17日前

イベントカメラを用いたオブジェクト検出のための再帰的ビジョントランスフォーマー

Mathias Gehrig, Davide Scaramuzza
イベントカメラを用いたオブジェクト検出のための再帰的ビジョントランスフォーマー
要約

本稿では、イベントカメラを用いた物体検出のための新しいバックボーンとして、再帰型ビジョントランスフォーマー(Recurrent Vision Transformers: RVT)を提案する。
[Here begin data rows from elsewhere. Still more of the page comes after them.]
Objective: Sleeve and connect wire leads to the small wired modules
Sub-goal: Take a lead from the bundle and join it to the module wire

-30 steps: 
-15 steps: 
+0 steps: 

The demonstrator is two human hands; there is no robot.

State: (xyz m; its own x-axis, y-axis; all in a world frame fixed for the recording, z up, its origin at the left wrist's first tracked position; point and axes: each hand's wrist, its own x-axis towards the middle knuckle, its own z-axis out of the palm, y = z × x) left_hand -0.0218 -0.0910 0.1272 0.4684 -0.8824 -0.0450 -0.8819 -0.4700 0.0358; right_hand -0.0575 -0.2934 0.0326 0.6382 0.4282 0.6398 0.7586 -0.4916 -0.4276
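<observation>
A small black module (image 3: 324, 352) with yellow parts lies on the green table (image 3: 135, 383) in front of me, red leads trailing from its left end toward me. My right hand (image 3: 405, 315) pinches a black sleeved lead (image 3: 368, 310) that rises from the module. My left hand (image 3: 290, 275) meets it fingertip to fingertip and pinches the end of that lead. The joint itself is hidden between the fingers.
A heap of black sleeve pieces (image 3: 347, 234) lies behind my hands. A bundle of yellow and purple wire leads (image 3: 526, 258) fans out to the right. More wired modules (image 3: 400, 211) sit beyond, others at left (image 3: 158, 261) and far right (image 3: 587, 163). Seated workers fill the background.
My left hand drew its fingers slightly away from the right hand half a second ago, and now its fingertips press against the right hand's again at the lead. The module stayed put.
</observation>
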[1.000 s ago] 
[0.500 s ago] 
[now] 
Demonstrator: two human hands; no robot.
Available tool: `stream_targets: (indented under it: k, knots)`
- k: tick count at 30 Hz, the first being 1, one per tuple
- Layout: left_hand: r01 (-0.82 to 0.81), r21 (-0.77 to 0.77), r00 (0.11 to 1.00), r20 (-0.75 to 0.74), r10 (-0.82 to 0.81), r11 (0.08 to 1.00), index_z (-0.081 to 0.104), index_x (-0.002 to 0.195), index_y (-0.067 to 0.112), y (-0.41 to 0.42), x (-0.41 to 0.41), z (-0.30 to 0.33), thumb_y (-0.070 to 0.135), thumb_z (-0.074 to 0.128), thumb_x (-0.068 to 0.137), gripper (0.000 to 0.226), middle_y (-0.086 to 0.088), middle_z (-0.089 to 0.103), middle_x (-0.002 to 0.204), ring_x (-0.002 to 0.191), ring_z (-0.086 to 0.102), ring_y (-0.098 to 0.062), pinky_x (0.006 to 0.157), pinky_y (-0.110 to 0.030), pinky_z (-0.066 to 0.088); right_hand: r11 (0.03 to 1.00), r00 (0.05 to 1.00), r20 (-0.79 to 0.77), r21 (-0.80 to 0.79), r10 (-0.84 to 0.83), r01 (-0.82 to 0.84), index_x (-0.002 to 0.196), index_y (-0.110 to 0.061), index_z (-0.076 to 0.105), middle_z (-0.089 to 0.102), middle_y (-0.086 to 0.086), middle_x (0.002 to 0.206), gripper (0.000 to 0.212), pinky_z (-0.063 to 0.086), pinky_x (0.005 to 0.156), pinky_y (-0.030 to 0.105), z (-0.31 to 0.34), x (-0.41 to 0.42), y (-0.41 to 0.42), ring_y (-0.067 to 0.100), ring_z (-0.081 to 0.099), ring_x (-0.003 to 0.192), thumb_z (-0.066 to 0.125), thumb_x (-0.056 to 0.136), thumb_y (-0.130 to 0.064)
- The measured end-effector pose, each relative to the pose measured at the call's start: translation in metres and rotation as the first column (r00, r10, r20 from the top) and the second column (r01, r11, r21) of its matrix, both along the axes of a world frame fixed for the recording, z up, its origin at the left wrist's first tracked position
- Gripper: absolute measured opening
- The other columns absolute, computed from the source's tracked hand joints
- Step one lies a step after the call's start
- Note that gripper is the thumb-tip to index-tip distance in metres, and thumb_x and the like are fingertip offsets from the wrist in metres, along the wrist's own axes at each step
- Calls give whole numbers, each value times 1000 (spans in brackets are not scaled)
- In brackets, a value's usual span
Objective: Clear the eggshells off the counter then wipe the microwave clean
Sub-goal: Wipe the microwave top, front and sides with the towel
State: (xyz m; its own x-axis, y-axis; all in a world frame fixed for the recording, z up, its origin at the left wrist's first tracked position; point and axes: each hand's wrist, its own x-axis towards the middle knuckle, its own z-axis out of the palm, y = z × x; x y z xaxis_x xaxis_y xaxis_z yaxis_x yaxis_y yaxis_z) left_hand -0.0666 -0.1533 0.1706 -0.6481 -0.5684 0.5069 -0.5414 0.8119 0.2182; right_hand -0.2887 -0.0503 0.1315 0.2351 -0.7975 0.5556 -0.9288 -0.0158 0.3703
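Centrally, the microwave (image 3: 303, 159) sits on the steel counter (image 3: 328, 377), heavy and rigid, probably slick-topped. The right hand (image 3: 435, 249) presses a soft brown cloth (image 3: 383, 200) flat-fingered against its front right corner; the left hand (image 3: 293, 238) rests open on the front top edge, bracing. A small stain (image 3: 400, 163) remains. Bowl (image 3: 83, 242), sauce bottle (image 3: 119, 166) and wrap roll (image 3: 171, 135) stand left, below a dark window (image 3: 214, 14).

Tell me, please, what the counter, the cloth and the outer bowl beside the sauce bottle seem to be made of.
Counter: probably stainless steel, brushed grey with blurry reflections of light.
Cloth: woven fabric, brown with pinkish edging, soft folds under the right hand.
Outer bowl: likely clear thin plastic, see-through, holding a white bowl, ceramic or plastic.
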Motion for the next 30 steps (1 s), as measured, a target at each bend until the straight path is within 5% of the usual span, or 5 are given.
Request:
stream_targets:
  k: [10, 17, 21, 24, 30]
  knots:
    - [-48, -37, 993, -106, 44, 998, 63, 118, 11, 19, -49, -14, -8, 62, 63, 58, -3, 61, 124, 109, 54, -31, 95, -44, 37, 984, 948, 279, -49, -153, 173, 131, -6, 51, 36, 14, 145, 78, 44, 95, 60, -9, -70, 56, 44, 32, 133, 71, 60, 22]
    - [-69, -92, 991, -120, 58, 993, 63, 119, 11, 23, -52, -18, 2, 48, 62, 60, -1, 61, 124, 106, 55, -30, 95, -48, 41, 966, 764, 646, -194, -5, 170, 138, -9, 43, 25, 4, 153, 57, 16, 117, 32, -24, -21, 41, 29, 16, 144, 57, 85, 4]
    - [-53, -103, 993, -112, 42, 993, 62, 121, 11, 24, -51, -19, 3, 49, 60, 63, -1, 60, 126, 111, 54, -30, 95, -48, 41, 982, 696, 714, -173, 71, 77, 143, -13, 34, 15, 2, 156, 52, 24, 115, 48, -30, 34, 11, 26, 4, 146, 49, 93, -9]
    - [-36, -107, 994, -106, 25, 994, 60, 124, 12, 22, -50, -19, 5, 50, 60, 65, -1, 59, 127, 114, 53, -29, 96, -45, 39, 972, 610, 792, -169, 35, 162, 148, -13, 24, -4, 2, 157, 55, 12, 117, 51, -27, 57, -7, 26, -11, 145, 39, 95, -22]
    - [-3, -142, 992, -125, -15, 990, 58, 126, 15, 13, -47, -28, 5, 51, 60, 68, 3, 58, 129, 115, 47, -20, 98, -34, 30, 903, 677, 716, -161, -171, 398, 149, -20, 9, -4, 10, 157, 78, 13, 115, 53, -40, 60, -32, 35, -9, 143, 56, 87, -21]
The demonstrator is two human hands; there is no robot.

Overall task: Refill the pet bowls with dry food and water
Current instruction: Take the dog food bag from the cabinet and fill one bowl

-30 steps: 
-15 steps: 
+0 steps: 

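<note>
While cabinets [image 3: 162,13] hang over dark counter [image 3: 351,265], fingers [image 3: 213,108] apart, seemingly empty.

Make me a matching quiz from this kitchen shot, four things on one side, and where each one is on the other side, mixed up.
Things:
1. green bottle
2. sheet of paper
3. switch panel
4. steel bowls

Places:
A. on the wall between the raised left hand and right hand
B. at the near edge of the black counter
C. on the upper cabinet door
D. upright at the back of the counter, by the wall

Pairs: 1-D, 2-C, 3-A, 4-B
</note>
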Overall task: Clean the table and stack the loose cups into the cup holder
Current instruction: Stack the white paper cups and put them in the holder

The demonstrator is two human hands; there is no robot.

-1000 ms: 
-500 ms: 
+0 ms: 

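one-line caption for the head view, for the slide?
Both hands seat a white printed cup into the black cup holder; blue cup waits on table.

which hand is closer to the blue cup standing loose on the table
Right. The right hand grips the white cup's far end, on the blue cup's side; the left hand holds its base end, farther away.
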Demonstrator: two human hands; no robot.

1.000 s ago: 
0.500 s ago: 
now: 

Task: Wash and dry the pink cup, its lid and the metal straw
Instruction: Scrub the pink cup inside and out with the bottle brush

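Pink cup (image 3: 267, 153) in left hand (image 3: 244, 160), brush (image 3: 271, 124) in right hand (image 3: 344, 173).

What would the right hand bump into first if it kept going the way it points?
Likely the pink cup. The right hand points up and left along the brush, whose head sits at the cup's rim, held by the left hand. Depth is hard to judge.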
イベントカメラは、ミリ秒未満の遅延で高ダイナミックレンジの視覚情報を提供し、運動ブラーに対して非常に高い耐性を有する。これらの特徴は、時間的に敏感なシナリオにおける低遅延の物体検出および追跡に大きな可能性を秘めている。これまでのイベントベースビジョンに関する研究では、優れた検出性能が達成されているが、その一方で推論時間が著しく長く、通常40ミリ秒以上かかっていた。本研究では、再帰型ビジョンバックボーンの上位設計を見直すことで、推論時間を6倍短縮しつつ、同等の性能を維持することに成功した。この成果を実現するため、各段階で以下の3つの鍵となる概念を組み込んだマルチステージ構造を検討した。第一に、条件付き位置エンコーディングと見なせる畳み込み型事前情報(convolutional prior)。第二に、空間特徴の相互作用に向けた局所的および拡張されたグローバル自己注意機構(local and dilated global self-attention)。第三に、時間情報を保持しつつ遅延を最小限に抑えるための再帰的時系列特徴集約(recurrent temporal feature aggregation)。RVTは、初期から訓練可能であり、イベントベース物体検出において最先端の性能を達成する。特にGen1自動車データセットにおいて、mAPは47.2%を達成した。同時に、RVTは高速な推論(T4 GPU上での推論時間<12ms)と優れたパラメータ効率(従来手法比5倍少ないパラメータ数)を実現している。本研究は、イベントベースビジョンを越えた分野においても有効な設計選択に関する新たな知見を提供する。